We’re organizing beyond the battlegrounds to win in 2018

By: Zach Fang, distributed organizing director at Let America Vote

There’s a prevailing swing-state mindset in politics today, where we focus attention and pour resources into key races and battleground states. That’s important, of course — you’ve got to go where the action is.

But oftentimes that emphasis on the battleground comes at the exclusion of passionate activists elsewhere in the country. Even if the fight’s in New Hampshire or Georgia, we must engage excited, capable activists in deep-blue California and even dark-red Wyoming.

That’s exactly what we’re doing here at Let America Vote, and it’s why I’m excited to serve as our distributing organizing director.

Building up our field operations in the battlegrounds alone risks leaving valuable activists on the sidelines. I’m heading up LAV’s distributed effort to make sure we’re leveraging Resistance energy everywhere, and engaging everyone to create political consequences for vote suppressors and win the argument for voting rights.

We’re making it possible for activists in every corner of the country to make a difference where their efforts are needed most.

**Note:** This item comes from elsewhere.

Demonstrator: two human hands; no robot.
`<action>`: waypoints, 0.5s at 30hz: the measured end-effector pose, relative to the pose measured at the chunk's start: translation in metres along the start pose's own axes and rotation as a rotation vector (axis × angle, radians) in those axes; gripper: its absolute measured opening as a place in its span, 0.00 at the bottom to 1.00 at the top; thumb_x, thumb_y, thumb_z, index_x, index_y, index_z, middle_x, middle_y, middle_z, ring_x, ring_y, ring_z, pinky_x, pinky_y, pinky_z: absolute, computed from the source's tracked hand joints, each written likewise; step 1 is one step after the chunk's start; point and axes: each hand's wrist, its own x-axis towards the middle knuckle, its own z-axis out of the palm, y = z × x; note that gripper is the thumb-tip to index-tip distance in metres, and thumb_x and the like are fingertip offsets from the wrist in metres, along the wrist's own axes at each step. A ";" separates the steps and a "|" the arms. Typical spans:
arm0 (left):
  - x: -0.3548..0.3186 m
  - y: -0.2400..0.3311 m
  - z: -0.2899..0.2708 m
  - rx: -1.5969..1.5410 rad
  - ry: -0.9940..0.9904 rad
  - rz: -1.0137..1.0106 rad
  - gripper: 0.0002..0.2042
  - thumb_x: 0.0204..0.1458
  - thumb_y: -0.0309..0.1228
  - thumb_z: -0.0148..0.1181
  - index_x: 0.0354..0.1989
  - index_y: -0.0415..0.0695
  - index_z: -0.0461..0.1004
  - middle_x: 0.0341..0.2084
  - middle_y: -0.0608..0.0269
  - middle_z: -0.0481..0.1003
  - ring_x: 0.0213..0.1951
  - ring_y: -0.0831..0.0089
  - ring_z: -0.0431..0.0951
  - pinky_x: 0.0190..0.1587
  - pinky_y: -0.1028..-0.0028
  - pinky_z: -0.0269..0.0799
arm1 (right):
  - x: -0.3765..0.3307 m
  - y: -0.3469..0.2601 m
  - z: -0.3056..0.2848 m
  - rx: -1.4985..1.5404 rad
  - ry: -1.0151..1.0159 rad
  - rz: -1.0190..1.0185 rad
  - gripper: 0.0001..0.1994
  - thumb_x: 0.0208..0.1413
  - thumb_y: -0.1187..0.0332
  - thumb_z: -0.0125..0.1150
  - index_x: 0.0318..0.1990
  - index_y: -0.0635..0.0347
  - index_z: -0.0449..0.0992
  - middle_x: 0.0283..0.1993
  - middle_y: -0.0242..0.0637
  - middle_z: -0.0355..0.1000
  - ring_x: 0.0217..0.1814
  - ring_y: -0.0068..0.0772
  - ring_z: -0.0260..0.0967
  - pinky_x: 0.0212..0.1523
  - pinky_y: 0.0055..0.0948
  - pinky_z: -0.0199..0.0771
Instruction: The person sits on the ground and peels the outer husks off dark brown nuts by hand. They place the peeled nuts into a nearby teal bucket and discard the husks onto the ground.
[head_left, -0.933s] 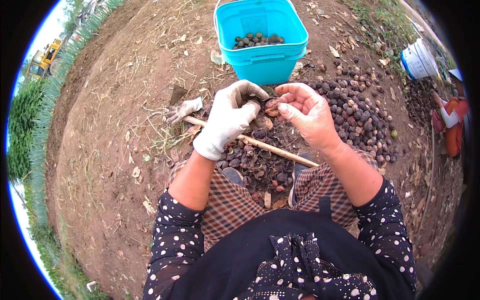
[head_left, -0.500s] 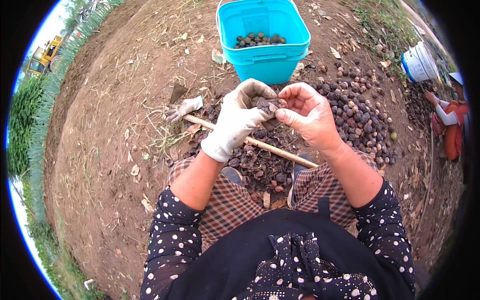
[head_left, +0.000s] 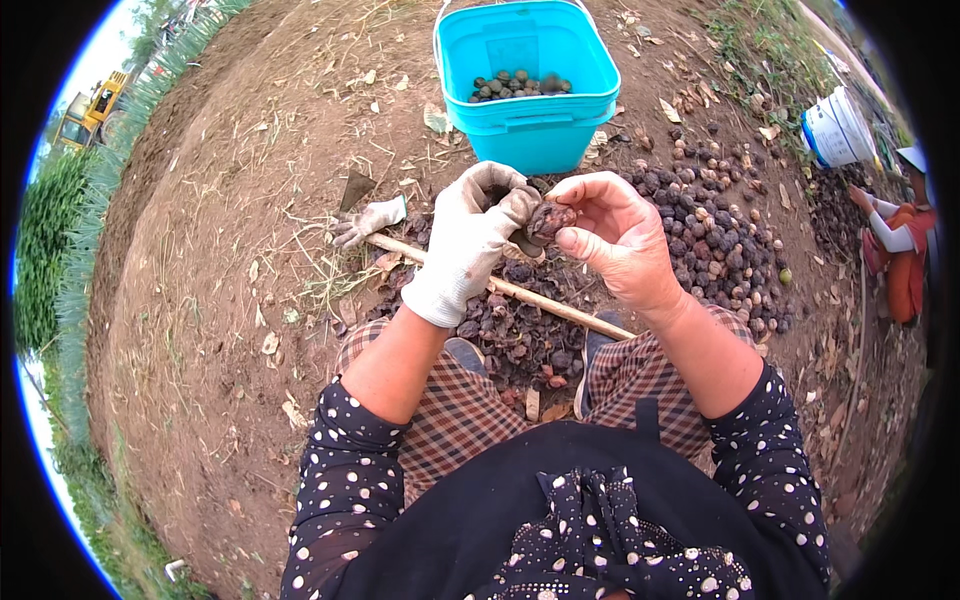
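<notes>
A walnut (head_left: 549,222) in dark, shrivelled husk is held between my two hands, in front of the blue bucket. My left hand (head_left: 462,235), in a soiled white glove, pinches it from the left. From the right, the bent fingers and thumb of my bare right hand (head_left: 628,240) close on it. Beneath my hands, dark husk scraps (head_left: 512,335) lie heaped between my feet. Across this heap runs a wooden stick (head_left: 560,306). The blue bucket (head_left: 525,145) holds several walnuts (head_left: 515,85) at its bottom.
To the right spreads a pile of dark walnuts (head_left: 715,230). A loose glove (head_left: 372,221) lies at the stick's left end, near a dark metal blade (head_left: 355,188). Far right, a white bucket (head_left: 840,127) lies tipped near another person (head_left: 900,235). Yellow machinery (head_left: 92,108) stands far left.
The walnut in my hands has turned and shows more of its round side. My left fingers have shifted slightly left and my right fingers have closed in around it.
</notes>
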 end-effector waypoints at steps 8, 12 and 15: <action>-0.003 0.024 -0.006 0.132 -0.191 -0.133 0.20 0.48 0.30 0.71 0.47 0.33 0.74 0.33 0.58 0.79 0.31 0.77 0.80 0.34 0.77 0.78 | 0.001 0.000 -0.002 -0.255 0.004 -0.081 0.16 0.53 0.84 0.66 0.49 0.65 0.73 0.48 0.33 0.71 0.49 0.23 0.74 0.52 0.26 0.79; -0.002 0.030 -0.007 0.235 -0.218 -0.107 0.16 0.46 0.26 0.66 0.43 0.33 0.75 0.30 0.60 0.79 0.30 0.77 0.80 0.34 0.78 0.78 | -0.001 -0.004 -0.002 -0.311 -0.046 -0.074 0.15 0.52 0.84 0.65 0.47 0.65 0.74 0.48 0.34 0.71 0.49 0.23 0.74 0.51 0.25 0.79; -0.003 0.024 -0.013 0.233 -0.208 -0.041 0.13 0.46 0.24 0.63 0.41 0.34 0.76 0.29 0.61 0.79 0.29 0.78 0.80 0.33 0.78 0.78 | -0.001 -0.007 0.000 -0.326 -0.108 -0.047 0.15 0.52 0.84 0.66 0.48 0.65 0.74 0.49 0.35 0.72 0.50 0.23 0.73 0.52 0.25 0.78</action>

And by engaging them on a personal, one-to-one level, we’re building relationships that were previously only possible through in-person organizing.

Just like a traditional field organizer, our distributed team reaches out personally to everyone interested in volunteering, guides them through the process, and keeps up the conversation all along the way.

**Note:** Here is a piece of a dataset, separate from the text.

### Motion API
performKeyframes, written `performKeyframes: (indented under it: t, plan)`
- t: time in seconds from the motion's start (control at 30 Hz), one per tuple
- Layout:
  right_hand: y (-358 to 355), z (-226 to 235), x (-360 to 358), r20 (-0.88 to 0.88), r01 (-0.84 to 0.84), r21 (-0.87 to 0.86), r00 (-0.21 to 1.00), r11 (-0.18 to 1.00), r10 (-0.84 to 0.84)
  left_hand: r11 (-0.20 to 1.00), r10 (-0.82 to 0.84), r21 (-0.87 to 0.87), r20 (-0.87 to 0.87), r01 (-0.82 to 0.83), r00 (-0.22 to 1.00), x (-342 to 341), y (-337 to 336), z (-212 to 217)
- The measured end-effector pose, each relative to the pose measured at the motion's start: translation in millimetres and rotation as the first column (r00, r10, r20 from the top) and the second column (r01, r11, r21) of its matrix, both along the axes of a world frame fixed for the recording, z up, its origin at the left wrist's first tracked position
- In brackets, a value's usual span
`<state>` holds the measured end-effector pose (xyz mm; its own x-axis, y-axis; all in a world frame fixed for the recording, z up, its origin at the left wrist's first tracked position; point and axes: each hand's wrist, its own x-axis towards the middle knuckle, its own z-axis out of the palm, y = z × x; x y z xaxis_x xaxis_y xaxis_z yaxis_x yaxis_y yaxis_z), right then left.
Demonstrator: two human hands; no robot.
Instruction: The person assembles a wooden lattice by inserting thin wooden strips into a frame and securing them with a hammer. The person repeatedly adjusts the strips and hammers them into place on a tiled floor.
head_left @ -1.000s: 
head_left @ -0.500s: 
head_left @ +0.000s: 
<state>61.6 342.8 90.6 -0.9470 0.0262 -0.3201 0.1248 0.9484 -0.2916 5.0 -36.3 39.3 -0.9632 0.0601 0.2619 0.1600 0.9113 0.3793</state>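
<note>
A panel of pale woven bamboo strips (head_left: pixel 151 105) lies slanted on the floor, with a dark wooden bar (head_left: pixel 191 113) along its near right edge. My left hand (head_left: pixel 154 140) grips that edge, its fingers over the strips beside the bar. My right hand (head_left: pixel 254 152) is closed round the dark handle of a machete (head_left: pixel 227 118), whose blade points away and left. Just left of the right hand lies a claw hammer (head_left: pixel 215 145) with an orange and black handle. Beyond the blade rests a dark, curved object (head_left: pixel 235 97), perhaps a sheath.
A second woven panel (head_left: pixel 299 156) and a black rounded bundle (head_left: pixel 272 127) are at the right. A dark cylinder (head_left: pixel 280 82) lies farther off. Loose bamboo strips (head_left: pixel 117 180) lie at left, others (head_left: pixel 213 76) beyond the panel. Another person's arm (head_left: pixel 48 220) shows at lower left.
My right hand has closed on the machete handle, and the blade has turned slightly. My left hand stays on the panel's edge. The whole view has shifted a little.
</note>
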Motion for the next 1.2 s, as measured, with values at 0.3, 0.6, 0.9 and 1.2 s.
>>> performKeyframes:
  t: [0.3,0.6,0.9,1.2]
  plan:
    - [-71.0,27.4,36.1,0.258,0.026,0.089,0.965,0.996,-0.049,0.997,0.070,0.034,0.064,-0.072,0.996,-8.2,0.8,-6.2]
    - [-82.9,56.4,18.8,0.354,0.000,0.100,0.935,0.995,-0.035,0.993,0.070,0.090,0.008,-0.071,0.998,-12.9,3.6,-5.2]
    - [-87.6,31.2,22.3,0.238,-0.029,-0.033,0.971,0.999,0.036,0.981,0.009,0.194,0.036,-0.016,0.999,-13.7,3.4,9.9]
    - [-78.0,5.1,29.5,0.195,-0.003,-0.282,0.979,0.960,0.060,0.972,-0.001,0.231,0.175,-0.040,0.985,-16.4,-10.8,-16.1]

Every week our supporters across the country get a text message highlighting opportunities to get involved. Those texts aren’t just a one-off, though — they’re the start of a real conversation on how to, say, register high school students, make calls for voting-rights champions or host a Let America Vote House Party.

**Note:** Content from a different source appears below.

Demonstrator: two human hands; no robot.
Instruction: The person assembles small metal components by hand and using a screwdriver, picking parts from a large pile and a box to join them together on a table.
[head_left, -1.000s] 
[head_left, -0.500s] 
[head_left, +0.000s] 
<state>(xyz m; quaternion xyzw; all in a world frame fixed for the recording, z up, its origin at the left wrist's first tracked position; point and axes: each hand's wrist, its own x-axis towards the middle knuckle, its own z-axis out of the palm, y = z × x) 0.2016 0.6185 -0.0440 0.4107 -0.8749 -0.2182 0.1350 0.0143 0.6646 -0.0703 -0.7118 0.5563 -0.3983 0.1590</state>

With this hands-on approach, we’re moving more activists up the ladder-of-engagement — from signing up for emails to receiving text updates to participating in Let America Vote activities to becoming a community leader.

Technology vastly expands the scale of this outreach. In traditional organizing, one organizer might be responsible for 150 volunteers; a distributed organizer can maintain meaningful outreach with 2,500 a week.

Let America Vote has offices in five states in 2018, and will be running robust field campaigns in all of them to support voting-rights champions at the legislative and statewide level. With our distributed effort, we’re augmenting that with activism opportunities in all 50 states.

We’ve seen successes already, and we know it’s going to pay off in November. This weekend we have over 70 people from around the country scheduled to make calls for Georgia gubernatorial candidate Stacey Abrams. Last week, we had over 200 people text us back asking how to get involved in our Cap, Gown, Vote! student voter-registration drive.

We’ll take another big step this weekend with our Voting Rights House Parties. These neighborhood get-togethers will take place all across the country–  from Palo Alto, Calif., to Gadsden, Ala., to Washington, D.C. — and were arranged entirely through our distributed organizing effort. Attendees will hear from Let America Vote President Jason Kander and discuss ways to get involved in their own communities.

(And, oh by the way, if you’d like to host one, you can do so by signing up here.)

Winning the political argument for voting rights will take sustained political organization and activism. That’s going to mean registering thousands of new voters, knocking hundreds of thousands of doors, standing up to voter-suppression bills and making the case for policies that expand access to the ballot.

With your help, we can do that in our key battlegrounds and all across the country.